A new study published in the journal Diabetes Care proves that people with diabetes can drastically improve, or even cure their disease, without medications if given the right information and management tools.
Although this is of course no news to us natural health researchers who have been supporting people to do this for decades, it’s a great victory to have this acknowledged.
Scientist identified 81 adults in their early 20s with type 1 or type 2 diabetes. All of the subjects were from low socio-economic backgrounds, and all were English or Spanish speakers from Los Angeles County.
The researchers divided the subjects into two groups:
– One to receive an occupational therapy program
– The other to receive general educational material
The occupational therapy program they tested was called Resilient, Empowered, Active Living with Diabetes (or REAL Diabetes, for short).
It consisted of a manual with seven activity-focused chapters: (1) assessment and goal-setting, (2) living with diabetes, (3) access and advocacy, (4) activity and health, (5) social support, (6) emotions and well-being, and (7) long-term health.
The contents of the chapters were very practical and focused on specific steps towards behavior change.
An occupational therapist worked through one chapter with the subjects biweekly to make the process interactive.
The general educational group received standardized educational material together with a biweekly phone call.
The researchers, who did not know which participants received which program, were responsible for assessing the subjects hemoglobin A1c levels (their average level of blood sugar over the past two to three months), their diabetes self-care, their diabetes-related quality of life, their diabetes distress, their depressive symptoms, and their life satisfaction.
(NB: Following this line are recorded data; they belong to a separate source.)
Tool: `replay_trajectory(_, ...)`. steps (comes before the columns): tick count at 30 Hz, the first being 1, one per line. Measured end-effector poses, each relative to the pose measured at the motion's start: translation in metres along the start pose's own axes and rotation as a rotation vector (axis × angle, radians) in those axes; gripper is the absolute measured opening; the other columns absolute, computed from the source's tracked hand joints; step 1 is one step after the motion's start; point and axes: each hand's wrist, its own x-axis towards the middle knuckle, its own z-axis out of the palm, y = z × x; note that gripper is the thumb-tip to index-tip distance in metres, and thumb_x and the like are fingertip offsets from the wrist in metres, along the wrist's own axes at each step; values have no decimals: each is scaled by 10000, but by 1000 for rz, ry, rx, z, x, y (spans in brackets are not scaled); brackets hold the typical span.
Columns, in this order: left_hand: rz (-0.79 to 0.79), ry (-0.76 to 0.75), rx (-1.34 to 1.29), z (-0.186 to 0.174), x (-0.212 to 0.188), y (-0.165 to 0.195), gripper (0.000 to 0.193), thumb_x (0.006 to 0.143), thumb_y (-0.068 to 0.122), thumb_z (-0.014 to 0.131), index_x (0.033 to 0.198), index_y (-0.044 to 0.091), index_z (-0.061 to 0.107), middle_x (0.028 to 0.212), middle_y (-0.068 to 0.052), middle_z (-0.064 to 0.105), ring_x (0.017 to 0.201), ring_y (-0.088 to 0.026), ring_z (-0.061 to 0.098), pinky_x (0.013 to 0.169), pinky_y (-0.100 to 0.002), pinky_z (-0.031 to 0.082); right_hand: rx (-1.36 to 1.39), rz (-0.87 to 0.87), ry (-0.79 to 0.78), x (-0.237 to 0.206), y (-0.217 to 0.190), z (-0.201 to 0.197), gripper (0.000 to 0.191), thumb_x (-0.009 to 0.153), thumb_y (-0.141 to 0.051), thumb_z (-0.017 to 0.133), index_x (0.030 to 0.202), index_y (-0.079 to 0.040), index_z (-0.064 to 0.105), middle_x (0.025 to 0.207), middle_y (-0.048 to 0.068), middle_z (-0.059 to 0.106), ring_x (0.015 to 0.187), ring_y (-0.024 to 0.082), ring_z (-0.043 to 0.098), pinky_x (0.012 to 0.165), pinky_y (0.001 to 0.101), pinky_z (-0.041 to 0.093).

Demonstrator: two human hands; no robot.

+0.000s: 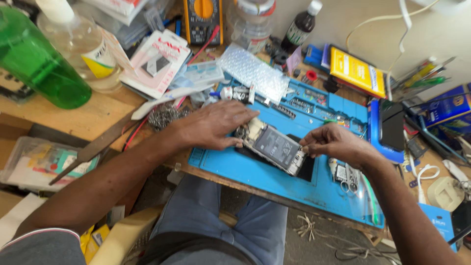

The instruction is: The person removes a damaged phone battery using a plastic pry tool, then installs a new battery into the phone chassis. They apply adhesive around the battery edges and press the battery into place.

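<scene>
Opened smartphone (275,147): back cover off, battery exposed, lying tilted on blue repair mat (255,174) at front edge of wooden bench (83,115).

Left hand (216,125): palm down, fingers spread and pressed onto the phone's upper end.

Right hand (333,143): fingers pinched together at the phone's right edge; what they pinch is too small to tell.

Near items: green bottle (37,64) and clear bottle (81,44), far left; yellow multimeter (202,19), top; bubble wrap (252,72), just behind mat; small scissors (349,180), on mat, right of phone; yellow box (356,72), behind.
</scene>
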Motion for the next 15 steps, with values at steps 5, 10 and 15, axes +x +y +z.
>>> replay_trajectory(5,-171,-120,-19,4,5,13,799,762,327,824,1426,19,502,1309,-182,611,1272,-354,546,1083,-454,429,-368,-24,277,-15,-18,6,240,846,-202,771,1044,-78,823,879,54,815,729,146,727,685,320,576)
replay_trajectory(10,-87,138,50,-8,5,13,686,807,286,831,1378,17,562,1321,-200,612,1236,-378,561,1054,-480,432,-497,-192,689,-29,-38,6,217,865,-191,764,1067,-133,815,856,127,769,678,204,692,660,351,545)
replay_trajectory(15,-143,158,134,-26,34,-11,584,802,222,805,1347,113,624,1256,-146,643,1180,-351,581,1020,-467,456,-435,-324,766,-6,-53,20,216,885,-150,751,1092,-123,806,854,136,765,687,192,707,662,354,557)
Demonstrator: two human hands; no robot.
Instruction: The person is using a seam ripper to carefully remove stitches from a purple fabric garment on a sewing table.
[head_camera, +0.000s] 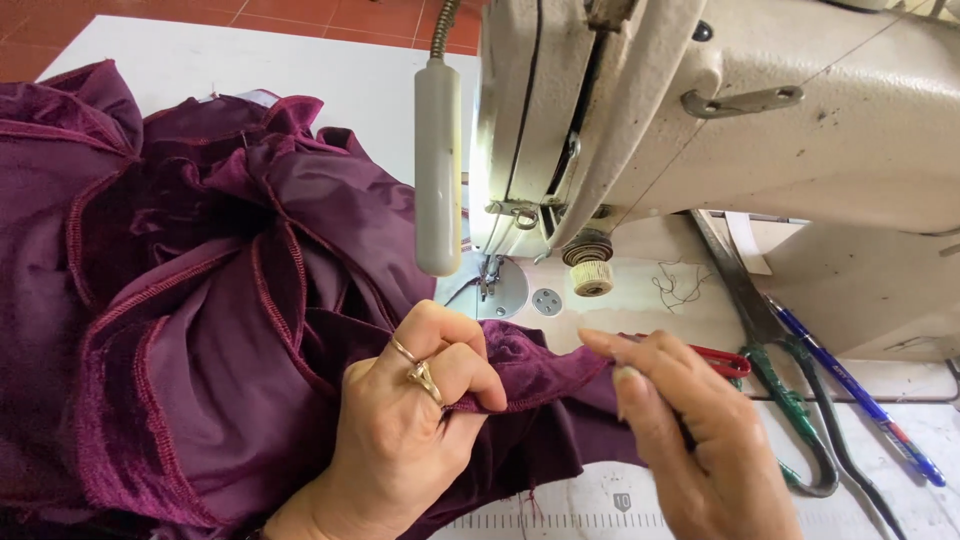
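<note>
Left hand: the left hand (410, 420) is curled shut, thumb and fingers pinching a seamed edge of the purple fabric (200, 320), apparently to keep that edge taut and lifted off the worktop (330, 80).
Right hand: the right hand (690, 430) has its fingers pressed together on the same edge a little further along; a red-handled snipper (722, 360) shows behind its fingers, though whether the hand grips it I cannot tell.
Fabric: shiny purple cloth with stitched, ruffled seams, bunched in a heap over the left half of the worktop, its held edge stretched between both hands just in front of the needle plate (500, 290), so the seam sits where it can be looked at closely.
Sewing machine: a cream machine (720, 130) stands at the far right of the worktop, with a white lamp (438, 170) hanging beside its head to light the needle area.
Right edge: green-handled scissors (790, 400) and a blue pen (860, 400) lie near the right hand, within easy reach.
Near edge: a printed ruler strip (560, 520) runs along the worktop below the hands.
</note>
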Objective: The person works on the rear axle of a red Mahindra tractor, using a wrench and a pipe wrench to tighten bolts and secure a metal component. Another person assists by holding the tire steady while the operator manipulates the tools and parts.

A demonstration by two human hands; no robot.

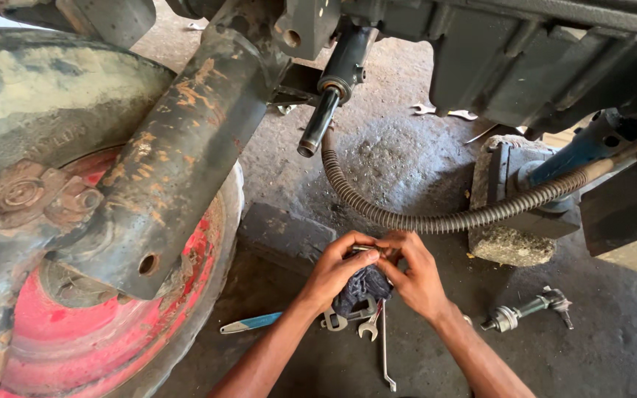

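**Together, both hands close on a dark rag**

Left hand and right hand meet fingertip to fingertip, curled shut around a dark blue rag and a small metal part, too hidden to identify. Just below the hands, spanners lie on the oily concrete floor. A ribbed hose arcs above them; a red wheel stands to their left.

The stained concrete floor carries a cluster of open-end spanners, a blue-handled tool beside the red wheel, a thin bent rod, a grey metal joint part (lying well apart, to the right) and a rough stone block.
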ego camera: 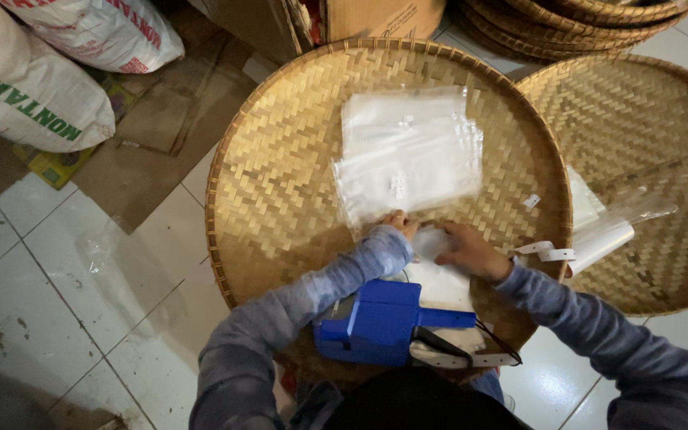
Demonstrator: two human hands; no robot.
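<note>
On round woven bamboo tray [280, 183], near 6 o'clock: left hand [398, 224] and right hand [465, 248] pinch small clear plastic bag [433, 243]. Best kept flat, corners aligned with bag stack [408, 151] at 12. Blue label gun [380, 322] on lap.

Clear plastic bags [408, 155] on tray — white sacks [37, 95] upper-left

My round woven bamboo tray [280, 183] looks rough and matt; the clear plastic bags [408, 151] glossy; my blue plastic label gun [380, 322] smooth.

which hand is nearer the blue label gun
Left. The left hand sits just above the blue label gun; the right hand is farther off, up and to its right.
</note>
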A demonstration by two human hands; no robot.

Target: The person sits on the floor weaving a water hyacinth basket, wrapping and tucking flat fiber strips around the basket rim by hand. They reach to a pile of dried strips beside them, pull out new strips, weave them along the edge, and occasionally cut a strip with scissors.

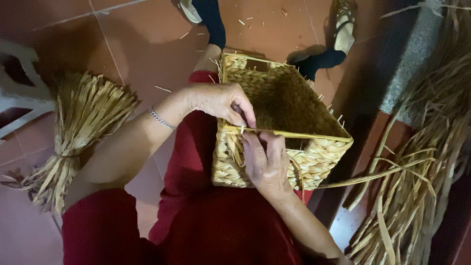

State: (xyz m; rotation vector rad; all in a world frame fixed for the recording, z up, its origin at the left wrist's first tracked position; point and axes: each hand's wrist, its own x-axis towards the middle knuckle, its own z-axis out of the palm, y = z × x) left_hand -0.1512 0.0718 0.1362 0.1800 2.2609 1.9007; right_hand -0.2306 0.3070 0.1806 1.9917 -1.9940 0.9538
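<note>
Pinching a stiff rim strand, seemingly, on square woven basket (274, 98).

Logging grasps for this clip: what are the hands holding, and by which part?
Both hold the woven basket at its near top rim: the left hand pinches the rim from above, and the right hand lies on the near wall just below.

Tied bundle of dried straw (73, 132) lies on red tiled floor (137, 44), left side. White plastic chair (19, 93) at left edge, partly cut off. Loose pile of dried reeds (417, 181) at right. Grey stone slab (414, 59) top right. Pale sandal (344, 27) near top. Straw scraps (245, 20) scattered on tiles.
</note>
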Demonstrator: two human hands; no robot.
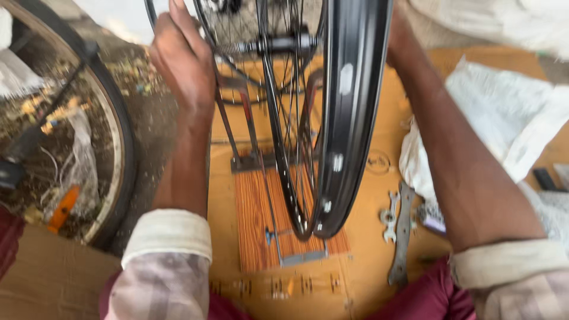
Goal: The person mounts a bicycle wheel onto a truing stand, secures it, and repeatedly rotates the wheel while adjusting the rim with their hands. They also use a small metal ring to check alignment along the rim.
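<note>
— Wheel? Where?
— Black rim [349, 118] upright in a stand on a wooden board [261, 219].
— Hands?
— Left hand [181, 59] fingers curl around the spokes [284, 118]; right hand hidden behind the rim, grip unclear. Wrenches [400, 228] lie near.

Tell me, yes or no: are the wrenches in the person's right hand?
No. The wrenches lie on the cardboard beside the wheel, under the right forearm, with no hand on them.
</note>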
All subjects were tested at the beginning of the study and again after six months to check whether there was an improvement.
After six months, the REAL Diabetes program group showed a significant more improvement in hemoglobin A1c, in diabetes-related quality of life, and in habit strength for self-monitoring blood glucose.
The fact that both programs included the same amount of human interaction suggests that human interaction was not the reason for the effectiveness of the REAL Diabetes program.
The authors speculated that the REAL program’s success was due to its ability to build healthy goals and habits in the participants.
This shows that given the right information and tools, people can move mountains.